◆ **Given information**:
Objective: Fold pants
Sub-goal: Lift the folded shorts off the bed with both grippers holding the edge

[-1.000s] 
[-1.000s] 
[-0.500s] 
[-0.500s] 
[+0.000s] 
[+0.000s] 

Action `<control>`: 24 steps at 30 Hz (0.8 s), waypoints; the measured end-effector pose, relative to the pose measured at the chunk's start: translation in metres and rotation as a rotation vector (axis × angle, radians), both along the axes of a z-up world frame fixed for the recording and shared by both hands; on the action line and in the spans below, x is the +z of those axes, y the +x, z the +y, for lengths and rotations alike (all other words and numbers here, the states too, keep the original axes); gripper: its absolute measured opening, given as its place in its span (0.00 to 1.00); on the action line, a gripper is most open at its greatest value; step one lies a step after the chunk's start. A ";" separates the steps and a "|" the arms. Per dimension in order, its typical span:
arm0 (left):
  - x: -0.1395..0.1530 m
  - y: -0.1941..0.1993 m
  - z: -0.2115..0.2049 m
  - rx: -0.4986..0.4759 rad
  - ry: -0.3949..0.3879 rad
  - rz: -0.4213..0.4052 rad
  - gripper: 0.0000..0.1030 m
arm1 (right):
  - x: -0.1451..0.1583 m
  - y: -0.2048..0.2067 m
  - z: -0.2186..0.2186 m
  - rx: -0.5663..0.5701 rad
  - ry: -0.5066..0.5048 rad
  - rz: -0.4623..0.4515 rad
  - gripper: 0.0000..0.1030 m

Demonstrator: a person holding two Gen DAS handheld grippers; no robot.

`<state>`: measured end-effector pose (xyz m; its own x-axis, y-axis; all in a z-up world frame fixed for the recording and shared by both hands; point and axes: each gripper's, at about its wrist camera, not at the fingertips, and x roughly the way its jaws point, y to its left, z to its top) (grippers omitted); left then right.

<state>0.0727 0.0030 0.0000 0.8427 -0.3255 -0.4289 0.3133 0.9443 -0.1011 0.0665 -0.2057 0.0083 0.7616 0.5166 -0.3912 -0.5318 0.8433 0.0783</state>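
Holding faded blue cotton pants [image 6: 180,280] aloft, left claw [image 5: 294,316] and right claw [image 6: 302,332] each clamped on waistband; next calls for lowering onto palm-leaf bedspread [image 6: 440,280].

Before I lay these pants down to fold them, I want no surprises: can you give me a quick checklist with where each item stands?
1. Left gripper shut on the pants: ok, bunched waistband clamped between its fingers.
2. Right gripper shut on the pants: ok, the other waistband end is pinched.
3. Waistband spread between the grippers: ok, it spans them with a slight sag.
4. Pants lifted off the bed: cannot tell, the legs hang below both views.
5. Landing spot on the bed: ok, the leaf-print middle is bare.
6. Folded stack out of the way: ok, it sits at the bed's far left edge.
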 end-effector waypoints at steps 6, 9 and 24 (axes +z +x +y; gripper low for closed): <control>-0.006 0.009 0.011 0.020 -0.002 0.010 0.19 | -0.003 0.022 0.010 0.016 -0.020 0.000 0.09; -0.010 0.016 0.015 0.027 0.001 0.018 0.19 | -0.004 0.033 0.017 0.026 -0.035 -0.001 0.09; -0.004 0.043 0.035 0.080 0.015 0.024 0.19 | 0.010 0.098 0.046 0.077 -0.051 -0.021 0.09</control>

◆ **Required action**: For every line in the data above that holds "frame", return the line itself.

◆ **Output of the exercise**:
Action `<control>`: 24 steps at 30 Hz (0.8 s), waypoints; the measured end-effector pose, relative to the pose measured at the chunk's start: translation in metres and rotation as a rotation vector (axis × angle, radians), both along the axes of a z-up world frame fixed for the recording and shared by both hands; on the action line and in the spans below, x is the +z of those axes, y the +x, z the +y, for lengths and rotations alike (all other words and numbers here, the states too, keep the original axes); gripper: its absolute measured opening, given as its place in its span (0.00 to 1.00); on the action line, a gripper is most open at its greatest value; step one lies a step after the chunk's start. A ";" separates the steps and a "|" the arms. Per dimension in order, its typical span:
`<state>`: measured end-effector pose (xyz m; its own x-axis, y-axis; all in a z-up world frame fixed for the recording and shared by both hands; point and axes: each gripper's, at about its wrist camera, not at the fingertips, and x roughly the way its jaws point, y to its left, z to its top) (grippers omitted); left then right.

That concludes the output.